ABSTRAK

Nama : Syahrul Amrie Program Studi : Magister Teknologi Informasi Judul : Analisis Sentimen Terhadap Layanan Imigrasi Menggunakan Data Twitter, Instagram Dan Ulasan Pada Aplikasi M-Paspor Di Google Play Store Berbasis Pembelajaran Mesin Pembimbing : Dr. Indra Budi, S.Kom., M.Kom.

Perkembangan media sosial telah berkembang pesat, tidak hanya sebagai alat komunikasi sosial antar individu. Fungsi dan kegunaannya semakin berkembang serta banyak di manfaatkan organisasi swasta maupun pemerintah untuk mengukur tingkat layanan.
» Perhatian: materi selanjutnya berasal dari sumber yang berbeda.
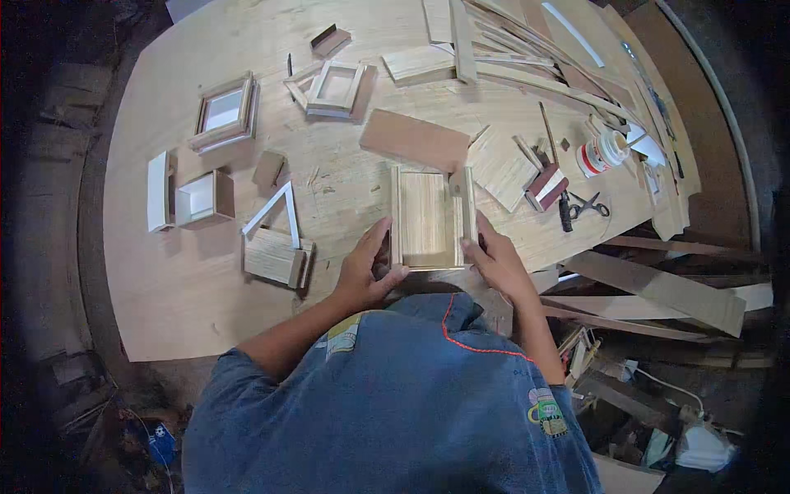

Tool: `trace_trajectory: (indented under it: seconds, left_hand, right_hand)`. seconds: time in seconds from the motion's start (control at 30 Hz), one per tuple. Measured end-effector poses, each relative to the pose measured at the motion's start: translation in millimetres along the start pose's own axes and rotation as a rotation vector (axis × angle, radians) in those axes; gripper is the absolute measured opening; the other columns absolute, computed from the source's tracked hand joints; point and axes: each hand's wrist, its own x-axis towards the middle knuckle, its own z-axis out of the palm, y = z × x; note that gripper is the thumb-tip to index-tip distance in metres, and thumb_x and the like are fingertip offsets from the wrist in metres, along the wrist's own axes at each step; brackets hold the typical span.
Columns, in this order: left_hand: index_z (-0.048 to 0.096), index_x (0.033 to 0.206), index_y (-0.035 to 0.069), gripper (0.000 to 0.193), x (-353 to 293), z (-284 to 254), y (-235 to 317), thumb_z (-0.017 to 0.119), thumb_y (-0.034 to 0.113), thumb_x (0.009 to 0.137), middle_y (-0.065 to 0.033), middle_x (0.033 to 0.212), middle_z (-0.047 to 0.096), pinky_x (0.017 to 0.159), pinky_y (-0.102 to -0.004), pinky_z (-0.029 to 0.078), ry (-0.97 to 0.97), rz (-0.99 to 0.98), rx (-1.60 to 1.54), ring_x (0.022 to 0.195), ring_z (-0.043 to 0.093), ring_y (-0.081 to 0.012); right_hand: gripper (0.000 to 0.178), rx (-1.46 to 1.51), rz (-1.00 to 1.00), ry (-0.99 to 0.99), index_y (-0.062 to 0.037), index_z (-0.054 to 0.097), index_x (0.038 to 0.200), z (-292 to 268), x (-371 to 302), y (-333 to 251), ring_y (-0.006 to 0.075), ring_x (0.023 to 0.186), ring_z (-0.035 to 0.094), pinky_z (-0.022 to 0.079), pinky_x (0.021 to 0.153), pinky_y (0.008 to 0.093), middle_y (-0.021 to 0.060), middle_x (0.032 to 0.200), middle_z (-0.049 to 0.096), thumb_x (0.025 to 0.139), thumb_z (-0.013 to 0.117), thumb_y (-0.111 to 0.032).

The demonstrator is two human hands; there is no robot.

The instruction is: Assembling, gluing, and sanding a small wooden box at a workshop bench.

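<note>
Held item: a shallow wooden box [396, 210] with raised side rails and a pale grained panel [424, 210] inside; it sits at the near side of the plywood table [189, 305], in front of the person's blue shirt [395, 395]. Whether it rests on the surface or is lifted cannot be told.
Left hand: clamped on the box's left rail, thumb at the near left corner. [369, 262]
Right hand: clamped on the right rail, thumb at the near right corner; the two hands stand apart, box between them. [496, 262]
Near rim: close to the shirt, little room on that side.
Far rim: just beside a brown board [414, 140]; contact cannot be confirmed.
Left side: a wood block [276, 257] with a bent white strip [290, 210] over it, apart from the left hand, with tabletop between.
Right side: a flat wood panel [500, 169] near the box, then a maroon-sided block [546, 186], black scissors [589, 206] and a white tub [603, 154] farther out.
Table edge, right: slants past the right forearm; loose planks [658, 284] lie beyond it.
Far right: long wood strips [539, 89] heaped along the border.
</note>
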Motion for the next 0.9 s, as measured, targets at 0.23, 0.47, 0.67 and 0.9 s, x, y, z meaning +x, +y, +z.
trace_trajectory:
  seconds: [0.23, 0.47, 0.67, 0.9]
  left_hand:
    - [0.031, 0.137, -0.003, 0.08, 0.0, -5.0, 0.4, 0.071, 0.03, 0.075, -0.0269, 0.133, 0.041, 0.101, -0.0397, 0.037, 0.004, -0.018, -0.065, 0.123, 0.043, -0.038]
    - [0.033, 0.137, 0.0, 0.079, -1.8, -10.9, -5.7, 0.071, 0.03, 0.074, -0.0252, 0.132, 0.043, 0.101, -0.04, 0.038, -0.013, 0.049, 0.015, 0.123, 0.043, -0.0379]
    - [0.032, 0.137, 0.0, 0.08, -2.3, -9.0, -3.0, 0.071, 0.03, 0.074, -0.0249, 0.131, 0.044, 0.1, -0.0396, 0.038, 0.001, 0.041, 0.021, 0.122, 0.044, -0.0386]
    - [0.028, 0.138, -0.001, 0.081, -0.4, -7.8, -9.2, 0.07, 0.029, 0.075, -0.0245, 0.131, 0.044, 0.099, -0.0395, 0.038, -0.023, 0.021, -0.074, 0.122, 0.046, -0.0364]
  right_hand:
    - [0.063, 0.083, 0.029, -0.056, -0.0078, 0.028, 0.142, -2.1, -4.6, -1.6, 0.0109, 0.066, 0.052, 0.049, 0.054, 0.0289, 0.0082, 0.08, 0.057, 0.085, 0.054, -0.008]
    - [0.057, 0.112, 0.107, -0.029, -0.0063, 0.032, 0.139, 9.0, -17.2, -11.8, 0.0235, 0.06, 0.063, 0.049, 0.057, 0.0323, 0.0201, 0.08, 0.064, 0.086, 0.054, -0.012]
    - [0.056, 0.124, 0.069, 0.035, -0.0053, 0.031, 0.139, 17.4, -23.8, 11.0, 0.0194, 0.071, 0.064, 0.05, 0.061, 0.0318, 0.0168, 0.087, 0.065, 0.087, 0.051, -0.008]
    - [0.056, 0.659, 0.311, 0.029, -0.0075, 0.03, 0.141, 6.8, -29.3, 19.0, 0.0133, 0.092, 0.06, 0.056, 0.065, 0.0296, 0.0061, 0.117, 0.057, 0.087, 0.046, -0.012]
Ditjen Imigrasi selaku organisasi pemerintah merupakan salah satu organisasi yang memanfaatkan media sosial, salah satu fungsinya untuk mengetahui apakah layanan yang diberikan telah diterima dengan baik oleh masyarakat. Selain melalui media sosial, Imigrasi juga telah meluncurkan aplikasi M-Paspor di plarform Google Play Store, di platform tersebut Imigrasi juga dapat mengetahui tingkat efektifitas dari aplikasi yang telah diluncurkan. Berdasarkan survey yang dilakukan oleh balitbangham yang merupakan internal dari kemenhumham, layanan yang diberikan oleh imigrasi mendapat nilai sangat baik, namun faktanya pada media sosial maupun google play store banyak komentar maupun ulasan yang kurang puas dengan pelayanan pihak imigrasi. Hal tersebut menjadi kontradiksi antara hasil survey balitbangham dan data di media sosial. Namun, akan sulit untuk melakukan analisis data media sosial dikarenakan jumlah yang banyak. Oleh karena itu, perlu dilakukan untuk mengusulkan sistem untuk melakukan analisis sentiment menggunakan data teks komentar dan ulasan. Sehingga pihak Imigrasi dapat mengambil langkah terbaik untuk dapat memperbaiki layanan yang masih belum maksimal. Dataset yang digunakan berupa data yang diambil dari media sosial Twitter dan Instagram serta ulasan pada Google Play Store. Hasil penelitian menunjukan jika fitue ekstakdi TF-IDF Unigram yang dipadukan dengan algoritma Support Vector Machine (SVM) serta SMOTE menghasilkan performa paling tinggi dibandingkan dengan Naïve Bayes (NB) maupun Random Forest (RF). Dalam melakukan klasifikasi, SVM menghasilkan Precision 72%, Recall 69%, Accurasi 69, serta F1-Score sebesar 68%. Model tersebut dapat digunakan Imigrasi untuk mengetahui umpan balik pelayanan dari masyarakat yang dapat digunakan sebagai pertimbangan dalam melakukan perbaikan pelayanan serta merumuskan strategi pelayanan yang lebih efisien untuk kedepannya.